Tuesday, 2 July 2013

Penshaw Monument (NZ334544)

(from Wikipedia)

Perched high over the River Wear on a grass-covered mound at a height of some 450ft stands the distinctive outline of one of the region’s most prominent landmarks: that of Penshaw Monument.  Offering outstanding panoramic views to those who take the trouble of scaling its lofty heights across the Wear basin and beyond towards the vast tracts of lower Tyneside, this most classical and unlikely of creations dominates the skyline for miles around.

Formerly known as Pensher Hill Monument, the site itself is perhaps best known as the night-time lair of the legendary Lambton Worm (though some claim that nearby Worm Hill is the better bet).  The medieval monster, whose dirty deeds are recalled in many varied versions of prose, is said by one such account to have slept coiled “ten times round Penshaw Hill”, from which it crept nightly to prey on local livestock and young children.

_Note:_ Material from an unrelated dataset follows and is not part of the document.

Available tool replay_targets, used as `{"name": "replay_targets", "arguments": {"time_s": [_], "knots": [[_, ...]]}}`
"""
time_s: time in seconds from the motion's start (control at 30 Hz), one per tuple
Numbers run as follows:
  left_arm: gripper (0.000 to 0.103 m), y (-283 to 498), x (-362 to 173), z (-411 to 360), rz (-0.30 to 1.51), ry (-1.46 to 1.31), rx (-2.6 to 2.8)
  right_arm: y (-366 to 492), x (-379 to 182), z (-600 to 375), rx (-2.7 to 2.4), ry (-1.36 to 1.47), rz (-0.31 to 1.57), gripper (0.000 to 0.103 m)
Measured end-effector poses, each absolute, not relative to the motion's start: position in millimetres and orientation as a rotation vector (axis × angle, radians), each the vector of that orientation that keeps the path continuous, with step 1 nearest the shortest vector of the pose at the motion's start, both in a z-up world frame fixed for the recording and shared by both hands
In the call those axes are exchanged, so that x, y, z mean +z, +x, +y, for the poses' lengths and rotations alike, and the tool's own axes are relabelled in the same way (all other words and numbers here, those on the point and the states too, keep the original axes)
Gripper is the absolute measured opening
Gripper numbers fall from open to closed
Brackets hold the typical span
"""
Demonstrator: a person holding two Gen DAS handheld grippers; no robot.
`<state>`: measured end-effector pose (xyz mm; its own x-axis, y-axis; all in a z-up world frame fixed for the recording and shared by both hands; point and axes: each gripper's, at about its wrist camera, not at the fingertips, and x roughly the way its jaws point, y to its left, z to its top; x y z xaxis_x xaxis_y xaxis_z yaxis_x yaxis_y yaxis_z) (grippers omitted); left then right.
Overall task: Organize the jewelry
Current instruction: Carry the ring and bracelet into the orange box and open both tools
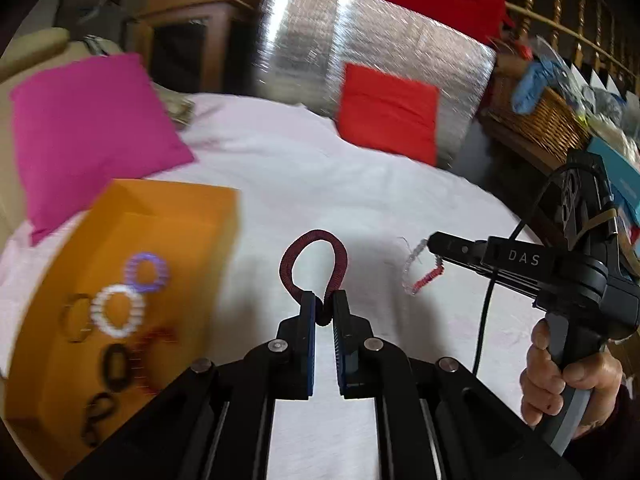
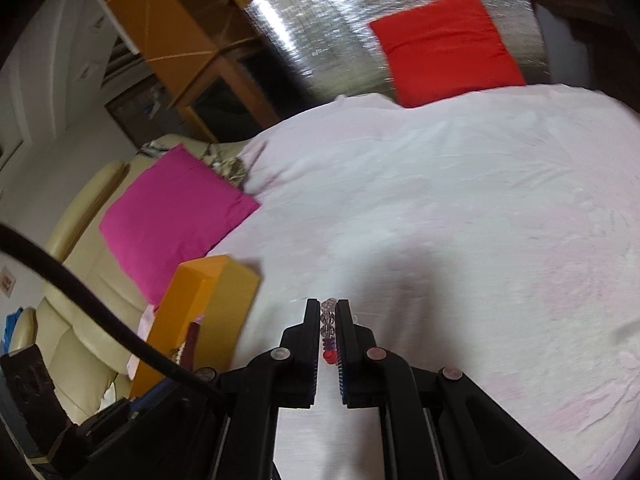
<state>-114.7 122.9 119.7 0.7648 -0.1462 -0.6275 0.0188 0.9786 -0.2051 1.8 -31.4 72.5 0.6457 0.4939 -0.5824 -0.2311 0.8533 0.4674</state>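
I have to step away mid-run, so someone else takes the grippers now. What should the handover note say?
Left gripper: shut on a dark red coiled bracelet, held above the white bedsheet.
Right gripper: shut on a clear and red beaded bracelet.
Orange box, to the left: already holds a purple bracelet, a white beaded one and several dark rings.
Done: those pieces are in the box.
Left: likely drop both held bracelets into the box; no other loose jewelry is visible on the sheet.

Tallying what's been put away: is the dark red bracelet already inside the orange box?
No, the dark red bracelet is pinched in the left gripper, beside the orange box.
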Motion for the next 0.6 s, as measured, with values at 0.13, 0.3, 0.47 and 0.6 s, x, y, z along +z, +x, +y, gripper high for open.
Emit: {"name": "replay_targets", "arguments": {"time_s": [0.13,0.3,0.47,0.6], "knots": [[0.009,-137,122,170,0.695,-0.153,0.026,-5,88,9,0.475,0.311,0.760,0.009],[0.009,-161,108,242,0.743,-0.161,0.137,-6,109,68,0.558,0.247,0.750,0.008],[0.009,-173,74,295,0.832,-0.238,0.211,2,116,140,0.659,0.183,0.786,0.008],[0.009,-168,55,314,0.881,-0.279,0.226,20,104,204,0.716,0.131,0.878,0.008]]}}
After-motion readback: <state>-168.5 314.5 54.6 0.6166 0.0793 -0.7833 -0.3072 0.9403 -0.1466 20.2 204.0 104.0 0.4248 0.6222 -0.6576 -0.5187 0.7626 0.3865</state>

It was in honour of a Lambton, in fact, that the present structure was ultimately erected many centuries later in 1844.  The famous County Durham family had long owned the hill, and it was to the memory of one of the most famous of their clan that the temple was raised by his contemporaries.  Radical ‘Jack’ Lambton, later to become Sir John George Lambton, enjoyed an illustrious career prior to his somewhat premature death at the age of 49 in 1840.  Having represented the county of Durham for fifteen years as an able Member of Parliament he went on to become the first Earl of Durham, and ultimately held the prestigious offices of Lord Privy Seal and that of the first Governor-General of Canada (among other titles).  By all accounts he was a well respected gentleman: humanitarian, well and widely educated, multi-talented and amiable, he would most probably have been embarrassed by the lavish tribute afforded him by his colleagues and subjects in the wake of his death.  No expense was spared: top local architects – the father and son partnership of John and Benjamin Green (who had only a few years previously completed two of Newcastle’s most famous landmarks, the Theatre Royal and Grey’s Monument) – were commissioned to the task, and soon the plans were complete.

The opening ceremony – the laying of the foundation stone – took place on Wednesday 28th August 1844, and was conducted by Thomas, Earl of Zetland, who bore the illustrious title of Grand Master of the Free and Accepted Masons of England.  Over 30,000 locals are said to have witnessed the occasion.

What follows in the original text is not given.